> _Problem details_
For this exercise, repeat the listing below from its first line through the line containing "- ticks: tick", exactly as written.

> _Data block_
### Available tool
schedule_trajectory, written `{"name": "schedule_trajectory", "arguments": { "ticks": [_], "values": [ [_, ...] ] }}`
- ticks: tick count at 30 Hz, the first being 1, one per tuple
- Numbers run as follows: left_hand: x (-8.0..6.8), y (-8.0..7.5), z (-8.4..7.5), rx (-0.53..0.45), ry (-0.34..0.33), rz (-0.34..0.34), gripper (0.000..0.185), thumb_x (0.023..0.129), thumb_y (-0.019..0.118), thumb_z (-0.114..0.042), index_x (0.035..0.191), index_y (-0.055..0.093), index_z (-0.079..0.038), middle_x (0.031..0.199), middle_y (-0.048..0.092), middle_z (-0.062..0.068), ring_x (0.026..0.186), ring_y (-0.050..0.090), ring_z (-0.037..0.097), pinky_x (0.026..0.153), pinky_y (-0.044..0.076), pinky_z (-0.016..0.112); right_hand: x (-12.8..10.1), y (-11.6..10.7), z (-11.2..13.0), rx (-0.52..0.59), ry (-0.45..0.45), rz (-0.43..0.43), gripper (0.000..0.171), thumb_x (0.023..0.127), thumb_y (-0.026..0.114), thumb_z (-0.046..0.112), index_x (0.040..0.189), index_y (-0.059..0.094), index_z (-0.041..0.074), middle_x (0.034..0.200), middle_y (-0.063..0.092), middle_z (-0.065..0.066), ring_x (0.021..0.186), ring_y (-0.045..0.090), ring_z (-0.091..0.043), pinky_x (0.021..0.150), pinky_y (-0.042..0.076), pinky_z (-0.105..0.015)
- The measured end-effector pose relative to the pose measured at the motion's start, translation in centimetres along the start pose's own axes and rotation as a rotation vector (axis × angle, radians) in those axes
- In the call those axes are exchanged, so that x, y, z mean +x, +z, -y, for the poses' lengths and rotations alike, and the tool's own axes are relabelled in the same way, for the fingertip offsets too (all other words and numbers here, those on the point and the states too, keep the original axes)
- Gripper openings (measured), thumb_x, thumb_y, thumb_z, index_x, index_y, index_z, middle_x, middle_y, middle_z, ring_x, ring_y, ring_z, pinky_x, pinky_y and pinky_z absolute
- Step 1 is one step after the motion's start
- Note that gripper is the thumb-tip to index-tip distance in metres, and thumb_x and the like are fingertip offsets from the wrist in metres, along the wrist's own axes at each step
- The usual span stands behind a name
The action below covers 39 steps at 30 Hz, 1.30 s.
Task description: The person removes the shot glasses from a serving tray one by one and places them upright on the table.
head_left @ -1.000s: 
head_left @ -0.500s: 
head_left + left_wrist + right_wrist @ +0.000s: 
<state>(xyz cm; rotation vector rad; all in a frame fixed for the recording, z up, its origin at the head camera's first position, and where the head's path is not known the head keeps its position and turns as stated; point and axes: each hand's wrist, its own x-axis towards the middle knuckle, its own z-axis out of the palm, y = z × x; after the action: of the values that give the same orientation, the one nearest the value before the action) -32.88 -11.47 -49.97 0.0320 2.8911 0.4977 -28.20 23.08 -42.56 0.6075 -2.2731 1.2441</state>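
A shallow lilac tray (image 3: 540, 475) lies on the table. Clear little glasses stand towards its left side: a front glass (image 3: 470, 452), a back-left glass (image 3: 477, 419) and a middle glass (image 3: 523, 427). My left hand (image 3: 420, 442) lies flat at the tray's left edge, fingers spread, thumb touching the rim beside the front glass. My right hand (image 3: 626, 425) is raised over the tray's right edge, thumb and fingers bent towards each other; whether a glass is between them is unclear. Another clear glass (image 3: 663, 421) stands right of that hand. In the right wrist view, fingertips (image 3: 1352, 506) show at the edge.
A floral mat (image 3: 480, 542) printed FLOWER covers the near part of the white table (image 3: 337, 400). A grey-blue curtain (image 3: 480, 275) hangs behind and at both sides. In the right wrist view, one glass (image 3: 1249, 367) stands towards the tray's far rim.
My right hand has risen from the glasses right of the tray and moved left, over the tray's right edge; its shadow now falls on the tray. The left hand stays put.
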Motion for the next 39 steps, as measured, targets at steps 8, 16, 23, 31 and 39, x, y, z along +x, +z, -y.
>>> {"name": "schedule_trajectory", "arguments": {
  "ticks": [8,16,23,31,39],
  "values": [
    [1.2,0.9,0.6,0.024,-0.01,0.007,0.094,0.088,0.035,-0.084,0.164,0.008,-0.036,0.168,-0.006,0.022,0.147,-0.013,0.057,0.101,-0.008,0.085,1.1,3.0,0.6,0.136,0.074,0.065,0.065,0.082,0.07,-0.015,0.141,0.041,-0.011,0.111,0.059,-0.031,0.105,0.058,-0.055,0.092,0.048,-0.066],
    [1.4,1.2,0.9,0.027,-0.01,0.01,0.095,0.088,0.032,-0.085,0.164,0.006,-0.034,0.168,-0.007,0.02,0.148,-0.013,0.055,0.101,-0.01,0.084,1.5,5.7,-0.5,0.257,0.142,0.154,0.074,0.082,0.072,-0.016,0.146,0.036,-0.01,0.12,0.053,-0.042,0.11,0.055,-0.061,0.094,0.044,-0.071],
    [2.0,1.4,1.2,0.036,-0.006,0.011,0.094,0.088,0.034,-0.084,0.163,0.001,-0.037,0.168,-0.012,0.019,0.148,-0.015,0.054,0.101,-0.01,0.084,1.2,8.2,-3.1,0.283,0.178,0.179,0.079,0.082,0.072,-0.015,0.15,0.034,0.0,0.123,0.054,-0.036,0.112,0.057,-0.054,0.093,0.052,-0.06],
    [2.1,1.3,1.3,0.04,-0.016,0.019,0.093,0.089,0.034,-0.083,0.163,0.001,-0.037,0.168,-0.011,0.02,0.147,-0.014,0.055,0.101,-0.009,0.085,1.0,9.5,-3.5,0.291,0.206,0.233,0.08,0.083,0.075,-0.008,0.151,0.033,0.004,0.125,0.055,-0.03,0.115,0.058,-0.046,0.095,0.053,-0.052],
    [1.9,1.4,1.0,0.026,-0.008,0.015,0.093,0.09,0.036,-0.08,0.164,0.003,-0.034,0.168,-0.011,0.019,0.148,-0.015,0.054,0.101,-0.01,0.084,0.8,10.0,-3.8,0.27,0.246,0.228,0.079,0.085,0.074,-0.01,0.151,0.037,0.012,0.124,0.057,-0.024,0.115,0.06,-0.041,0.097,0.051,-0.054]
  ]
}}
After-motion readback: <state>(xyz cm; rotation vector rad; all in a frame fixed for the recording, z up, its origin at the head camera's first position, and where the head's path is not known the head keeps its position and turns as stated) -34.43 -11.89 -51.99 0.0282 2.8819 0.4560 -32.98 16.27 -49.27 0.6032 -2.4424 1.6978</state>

> _Solution to the exercise_
### Available tool
schedule_trajectory, written `{"name": "schedule_trajectory", "arguments": { "ticks": [_], "values": [ [_, ...] ] }}`
- ticks: tick count at 30 Hz, the first being 1, one per tuple

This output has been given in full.